Washington — Le président de la Réserve fédérale américaine (Fed), Alan Greenspan, a de nouveau répété hier ses mises en garde sur le marché immobilier aux États-Unis, soulignant le rôle de la spéculation et les risques pris par les ménages dans les récentes hausses de prix.

«Aux États-Unis, des signes de bouillonnement sont clairement apparus sur certains marchés locaux où les prix des logements semblent avoir atteint des niveaux insoutenables», a déclaré M. Greenspan lors d'un discours à Palm Desert, en Californie.

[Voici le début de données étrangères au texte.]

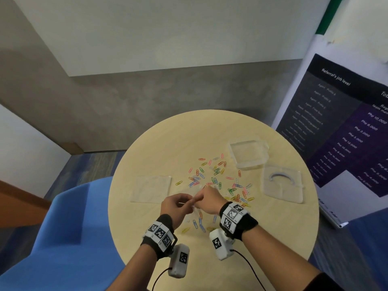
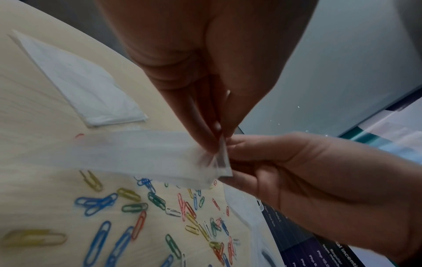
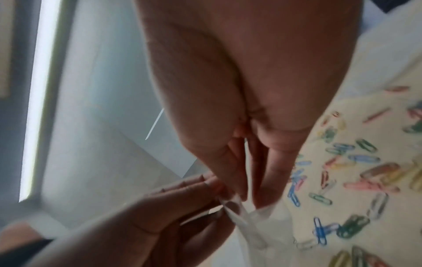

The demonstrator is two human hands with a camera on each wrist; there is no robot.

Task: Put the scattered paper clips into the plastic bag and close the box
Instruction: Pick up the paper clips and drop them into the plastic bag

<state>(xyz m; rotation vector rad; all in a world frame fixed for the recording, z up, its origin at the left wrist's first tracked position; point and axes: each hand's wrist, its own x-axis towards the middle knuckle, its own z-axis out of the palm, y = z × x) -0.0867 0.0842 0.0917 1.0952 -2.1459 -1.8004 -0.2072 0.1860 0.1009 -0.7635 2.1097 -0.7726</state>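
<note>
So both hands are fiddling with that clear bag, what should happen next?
Probably pull the small clear plastic bag's mouth open: the left hand and right hand both pinch its edge, which looks closed, while the coloured paper clips lie scattered on the round wooden table.

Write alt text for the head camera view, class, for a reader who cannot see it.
Both hands, left hand and right hand, pinch the mouth of a small clear plastic bag above a round pale wooden table strewn with coloured wire paper clips. A clear plastic box and its separate lid lie to the right.
</note>
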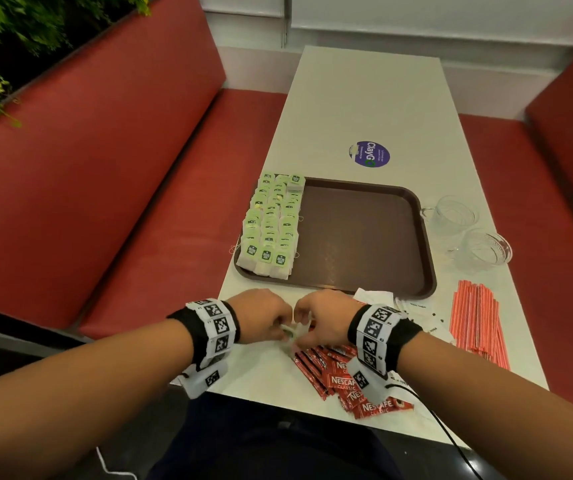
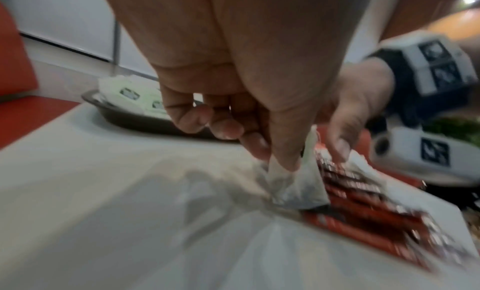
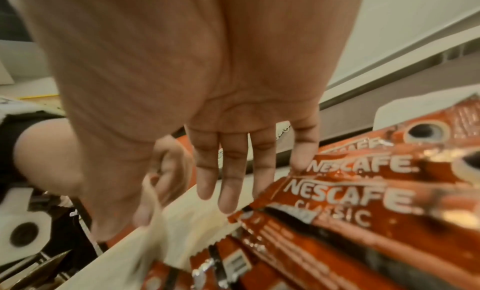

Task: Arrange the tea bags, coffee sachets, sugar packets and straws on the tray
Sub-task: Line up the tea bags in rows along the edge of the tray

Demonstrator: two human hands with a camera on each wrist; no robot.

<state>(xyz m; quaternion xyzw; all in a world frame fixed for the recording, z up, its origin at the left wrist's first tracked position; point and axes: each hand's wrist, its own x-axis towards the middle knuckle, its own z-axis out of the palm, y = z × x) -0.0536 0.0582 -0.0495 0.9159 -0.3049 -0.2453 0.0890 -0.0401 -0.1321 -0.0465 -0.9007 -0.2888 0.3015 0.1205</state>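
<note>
Our left hand (image 1: 263, 317) and right hand (image 1: 323, 318) meet knuckles-up near the table's (image 1: 364, 98) front edge, just before the tray (image 1: 357, 233). Both pinch one loose tea bag (image 2: 293, 183): left thumb and fingertips curled onto it, right thumb and forefinger pinching, other right fingers (image 3: 228, 183) straight above the coffee sachets (image 1: 344, 379).
</note>
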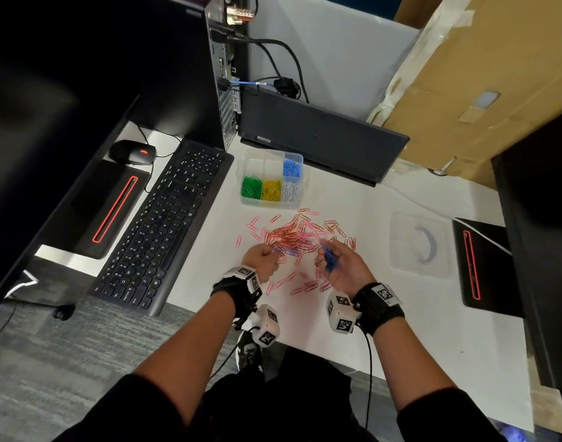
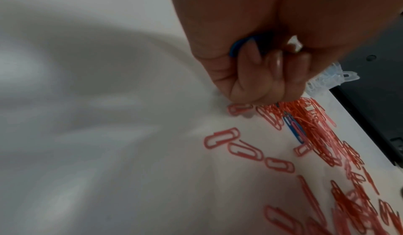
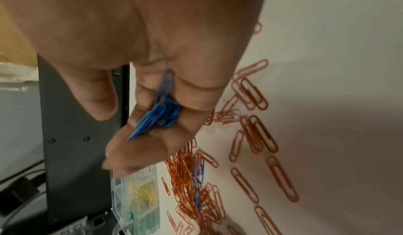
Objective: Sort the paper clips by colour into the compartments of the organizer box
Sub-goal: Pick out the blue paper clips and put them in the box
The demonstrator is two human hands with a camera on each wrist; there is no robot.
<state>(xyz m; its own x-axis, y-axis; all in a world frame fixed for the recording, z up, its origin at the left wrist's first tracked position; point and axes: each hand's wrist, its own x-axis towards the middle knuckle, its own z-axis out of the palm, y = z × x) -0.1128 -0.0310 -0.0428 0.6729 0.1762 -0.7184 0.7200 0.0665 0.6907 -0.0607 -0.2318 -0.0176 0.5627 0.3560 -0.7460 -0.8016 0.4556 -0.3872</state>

Il est certes «trop tôt pour juger si le bouillonnement va s'étendre géographiquement ou si les signes récents d'une certaine modération des pressions spéculatives donnent le départ d'une tendance à la modération», a-t-il ajouté selon le texte de son discours diffusé par avance.

Mais il est notable qu'un grand nombre de spéculateurs sont présents sur le marché. «L'activité spéculative a pu jouer un rôle plus grand dans les récentes hausses de prix que cela n'était généralement le cas dans le passé», a souligné M. Greenspan.

De leur côté, les ménages ont tendance à se tourner vers des prêts de plus en plus «exotiques», ce qui est là aussi risqué.

Mais M. Greenspan, qui revient de plus en plus fréquemment sur le sujet ces derniers temps, a cependant estimé que l'économie américaine avait assez de flexibilité pour absorber un renversement de tendance. «Dans une économie hautement flexible comme celle des États-Unis, les chocs devraient être largement absorbés par des changements de prix, de taux d'intérêt et de taux de changes», a-t-il assuré.